It's around midnight last night, everyone's asleep, and I'm sitting at the computer trying to get some work done. As a night owl, this used to be the time when I was most productive. Now it seems it's the only time I can find to get caught up on schoolwork, paperwork, etc. Our days are busy. We don't even really get out much during our school week -- it's just the things at home that keep us busy: school, cooking, cleaning, doing laundry, chasing Oliver.

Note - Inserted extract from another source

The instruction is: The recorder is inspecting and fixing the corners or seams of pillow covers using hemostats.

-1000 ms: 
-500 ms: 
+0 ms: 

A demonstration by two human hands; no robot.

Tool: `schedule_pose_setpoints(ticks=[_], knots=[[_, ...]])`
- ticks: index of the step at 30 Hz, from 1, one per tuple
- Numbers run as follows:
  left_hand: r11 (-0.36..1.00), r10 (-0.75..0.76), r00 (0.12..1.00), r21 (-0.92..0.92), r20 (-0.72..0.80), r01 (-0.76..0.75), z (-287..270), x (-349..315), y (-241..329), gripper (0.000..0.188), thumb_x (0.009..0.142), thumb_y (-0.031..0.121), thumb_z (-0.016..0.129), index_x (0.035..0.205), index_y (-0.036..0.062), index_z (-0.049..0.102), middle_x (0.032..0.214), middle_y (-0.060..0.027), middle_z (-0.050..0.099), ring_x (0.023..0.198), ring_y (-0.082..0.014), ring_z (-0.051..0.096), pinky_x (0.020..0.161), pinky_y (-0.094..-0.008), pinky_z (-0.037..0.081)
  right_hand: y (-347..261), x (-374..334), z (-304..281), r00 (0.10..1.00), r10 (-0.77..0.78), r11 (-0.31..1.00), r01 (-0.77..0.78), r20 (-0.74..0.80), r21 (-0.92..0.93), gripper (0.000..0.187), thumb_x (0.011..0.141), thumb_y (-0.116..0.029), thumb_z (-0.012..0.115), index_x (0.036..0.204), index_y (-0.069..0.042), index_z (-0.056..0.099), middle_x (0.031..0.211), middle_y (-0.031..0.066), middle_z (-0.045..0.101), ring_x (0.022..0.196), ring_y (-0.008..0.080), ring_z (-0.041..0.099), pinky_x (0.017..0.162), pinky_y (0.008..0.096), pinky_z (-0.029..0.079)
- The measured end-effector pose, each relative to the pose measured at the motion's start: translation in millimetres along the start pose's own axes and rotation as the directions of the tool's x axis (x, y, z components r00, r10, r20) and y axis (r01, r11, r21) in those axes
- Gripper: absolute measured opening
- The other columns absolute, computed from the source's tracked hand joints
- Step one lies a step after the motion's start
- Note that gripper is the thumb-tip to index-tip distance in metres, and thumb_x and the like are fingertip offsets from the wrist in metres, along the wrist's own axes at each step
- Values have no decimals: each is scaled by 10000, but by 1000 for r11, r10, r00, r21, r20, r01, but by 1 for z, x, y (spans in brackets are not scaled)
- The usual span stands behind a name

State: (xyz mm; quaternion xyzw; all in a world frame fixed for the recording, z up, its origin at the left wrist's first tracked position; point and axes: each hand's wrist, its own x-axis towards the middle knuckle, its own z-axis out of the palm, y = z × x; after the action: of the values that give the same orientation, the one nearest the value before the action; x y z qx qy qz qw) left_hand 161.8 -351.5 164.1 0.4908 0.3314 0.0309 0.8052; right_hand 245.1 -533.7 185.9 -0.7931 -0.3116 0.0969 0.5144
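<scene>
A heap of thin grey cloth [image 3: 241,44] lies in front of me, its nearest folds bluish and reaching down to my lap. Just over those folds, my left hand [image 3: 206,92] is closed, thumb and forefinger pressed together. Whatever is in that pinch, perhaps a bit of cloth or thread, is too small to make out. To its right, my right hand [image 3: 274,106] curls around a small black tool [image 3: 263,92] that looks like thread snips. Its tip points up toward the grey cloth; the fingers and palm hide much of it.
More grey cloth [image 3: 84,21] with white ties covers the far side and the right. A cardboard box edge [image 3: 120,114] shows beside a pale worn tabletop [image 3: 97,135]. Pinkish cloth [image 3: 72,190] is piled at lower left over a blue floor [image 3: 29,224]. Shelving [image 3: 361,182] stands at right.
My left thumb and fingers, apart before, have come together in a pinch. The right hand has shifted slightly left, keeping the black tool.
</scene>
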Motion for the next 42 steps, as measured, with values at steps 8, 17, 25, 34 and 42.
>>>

And so I've been sitting here trying to get ahead in history, reading about the medieval church, trying to remember things I know I've already read but have since forgotten. And then I move on to entering lessons into my Homeschool Tracker program. It was when I got to the geometry lessons that my mind started to wander and think about all the things on my to-do list: the stack of books I need to read (and another stack I'd like to read), the attic that needs to be cleaned out, the thank-you notes that I still need to write, the laundry that is piled up in the basket, and a thousand other things.
I sit here and think about Lillie, who went to bed not feeling well, and I sneak in to check on her. She's sleeping and I stand for just a few seconds watching how peaceful she is compared to how fretful I am inside. I head back to my desk and I'm worrying about all the things I have to do and it begins to snowball. I think about college and graduation, and braces, and Mary Margaret getting her driver's license, and then I start to worry about Oliver's college even though he can't even read yet. I worry that Oliver won't have any friends when he gets older because all of my friends' kids will be in high school or college or even married when he's in grade school. And then I start to worry about having to buy a new air conditioner, even though it's January and our air conditioner isn't even broken. By this time I couldn't go to sleep even if I wanted to because I'm so fretful, thinking about the future and things I can't control.
I take a deep breath and remember the verse I can't live: Do not worry about tomorrow for tomorrow will worry about itself. Sufficient for the day is its own trouble. And I think about a sermon at our church several weeks ago, "Our Refuge and Strength," and remind myself to listen to it one more time because it hasn't quite sunk in. And then I glance over at my picture of Anne Marie, her eyes looking right at mine, and I remember. I remember God's faithfulness and that God has done the impossible -- He gave me strength to go one more day, and then one more, and then one more when I didn't think I would survive. People said that one day I would see the blessings in Anne Marie's death, but I didn't believe them. Yes, there is definitely heartache, but there is blessing. When I start to get overwhelmed, when I start to worry about the future and my children and the country and all the things I could worry about, I remember that I know that God is my refuge and my strength. He has been my refuge and my strength when my worst nightmare came true. So there is nothing too difficult for God -- I know that.
So I sit and confess my worry and fear. I confess that I take my comfortable middle-class life for granted. My problems at the moment are insignificant when I think about mothers who watch their babies starve. I wonder to myself why I always focus on the hard things instead of thanking God for all the good things. Why do I worry about having time in my day for everything that seems so urgent instead of thanking him for so many good things. I thank him that He loved me enough to send his Son to pay for my sin -- isn't that enough? Why don't I spend time letting that soak into every nook and cranny of my being? Maybe then I wouldn't worry so much.
And then through the baby monitor I hear the rustle of covers and I hear the softest little voice call out, "Mama." It's so soft and gentle I can barely hear it. I go in and Oliver is sitting up in bed with his blankie. "Mama," he says again.
"Hi angel," I say. "Mama's here." And I pick him up and breathe in his Baby Magic smell. I take him into our big bed and curl up with him. He snuggles into me and rubs my arm as he holds onto his blanket. I lie there as he falls back asleep, thanking God for him and his siblings. I repent again of my thankless, fretful heart because even though I've just done that I feel like I need to do it again. Oliver is peaceful and quiet and I start to get sleepy listening to his even breaths. I get up and go back to my computer for just a bit longer. I pray again, asking the Lord to help me -- help me see His gifts and his faithfulness, help me believe His promises and trust Him for everything. Help me to be a wife and mother that reflects Christ instead of one that is frazzled and grumpy. I turn out the lights and check on all the kids one more time and head towards bed, knowing that Oliver will be up bright and early, ready to play as soon as his feet hit the ground. I fall asleep next to Oliver, both of us peaceful. Thank you, Lord, for this life and this family. Thank you.